**REQUIREMENT**
Output all the data exactly.

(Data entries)
══════════

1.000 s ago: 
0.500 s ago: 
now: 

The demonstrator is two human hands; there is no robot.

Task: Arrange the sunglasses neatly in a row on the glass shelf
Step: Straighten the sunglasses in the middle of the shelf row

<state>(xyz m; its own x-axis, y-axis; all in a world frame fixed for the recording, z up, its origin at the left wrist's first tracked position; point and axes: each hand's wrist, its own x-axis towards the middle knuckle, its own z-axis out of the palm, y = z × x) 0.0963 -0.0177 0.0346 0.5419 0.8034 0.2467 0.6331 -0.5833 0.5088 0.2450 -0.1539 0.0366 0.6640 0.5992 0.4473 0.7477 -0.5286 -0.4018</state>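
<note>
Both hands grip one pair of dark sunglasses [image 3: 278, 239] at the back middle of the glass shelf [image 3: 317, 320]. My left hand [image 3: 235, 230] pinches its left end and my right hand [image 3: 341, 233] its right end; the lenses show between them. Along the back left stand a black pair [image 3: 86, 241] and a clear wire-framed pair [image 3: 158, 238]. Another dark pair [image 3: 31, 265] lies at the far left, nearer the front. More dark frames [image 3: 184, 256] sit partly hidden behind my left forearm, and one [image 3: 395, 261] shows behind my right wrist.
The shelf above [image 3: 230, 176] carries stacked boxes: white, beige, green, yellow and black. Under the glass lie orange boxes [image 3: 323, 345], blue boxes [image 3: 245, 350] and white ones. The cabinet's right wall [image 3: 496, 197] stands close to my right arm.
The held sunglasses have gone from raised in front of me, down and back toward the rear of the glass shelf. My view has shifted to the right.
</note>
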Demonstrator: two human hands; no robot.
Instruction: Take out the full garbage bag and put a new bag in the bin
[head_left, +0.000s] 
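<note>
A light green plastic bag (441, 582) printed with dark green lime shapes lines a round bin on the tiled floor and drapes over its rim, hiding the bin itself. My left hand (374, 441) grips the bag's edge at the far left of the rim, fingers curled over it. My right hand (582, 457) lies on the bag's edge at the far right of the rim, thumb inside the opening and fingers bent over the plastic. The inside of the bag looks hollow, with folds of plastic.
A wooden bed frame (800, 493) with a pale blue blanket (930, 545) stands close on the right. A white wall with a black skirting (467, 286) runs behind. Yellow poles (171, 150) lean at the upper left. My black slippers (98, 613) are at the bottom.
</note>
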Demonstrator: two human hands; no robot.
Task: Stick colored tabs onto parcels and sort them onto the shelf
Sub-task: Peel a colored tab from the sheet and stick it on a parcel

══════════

**WORKED SOLUTION**
1.000 s ago: 
0.500 s ago: 
now: 

The demonstrator is two human hands; there is no robot.

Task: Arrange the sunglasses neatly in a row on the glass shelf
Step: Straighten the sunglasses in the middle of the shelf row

<state>(xyz m; its own x-axis, y-axis; all in a world frame fixed for the recording, z up, its origin at the left wrist's first tracked position; point and axes: each hand's wrist, its own x-axis towards the middle knuckle, its own z-axis out of the palm, y = z × x) 0.0963 -0.0177 0.0346 0.5419 0.8034 0.2467 0.6331 -0.5833 0.5088 0.2450 -0.1539 0.0366 0.6640 0.5992 0.4473 0.7477 -0.5286 -0.4018</state>
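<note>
Both hands grip one pair of dark sunglasses [image 3: 278, 239] at the back middle of the glass shelf [image 3: 317, 320]. My left hand [image 3: 235, 230] pinches its left end and my right hand [image 3: 341, 233] its right end; the lenses show between them. Along the back left stand a black pair [image 3: 86, 241] and a clear wire-framed pair [image 3: 158, 238]. Another dark pair [image 3: 31, 265] lies at the far left, nearer the front. More dark frames [image 3: 184, 256] sit partly hidden behind my left forearm, and one [image 3: 395, 261] shows behind my right wrist.
The shelf above [image 3: 230, 176] carries stacked boxes: white, beige, green, yellow and black. Under the glass lie orange boxes [image 3: 323, 345], blue boxes [image 3: 245, 350] and white ones. The cabinet's right wall [image 3: 496, 197] stands close to my right arm.
The held sunglasses have gone from raised in front of me, down and back toward the rear of the glass shelf. My view has shifted to the right.
</note>
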Demonstrator: two human hands; no robot.
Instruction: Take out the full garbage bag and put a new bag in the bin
[head_left, +0.000s] 
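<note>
A light green plastic bag (441, 582) printed with dark green lime shapes lines a round bin on the tiled floor and drapes over its rim, hiding the bin itself. My left hand (374, 441) grips the bag's edge at the far left of the rim, fingers curled over it. My right hand (582, 457) lies on the bag's edge at the far right of the rim, thumb inside the opening and fingers bent over the plastic. The inside of the bag looks hollow, with folds of plastic.
A wooden bed frame (800, 493) with a pale blue blanket (930, 545) stands close on the right. A white wall with a black skirting (467, 286) runs behind. Yellow poles (171, 150) lean at the upper left. My black slippers (98, 613) are at the bottom.
</note>
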Demonstrator: two human hands; no robot.
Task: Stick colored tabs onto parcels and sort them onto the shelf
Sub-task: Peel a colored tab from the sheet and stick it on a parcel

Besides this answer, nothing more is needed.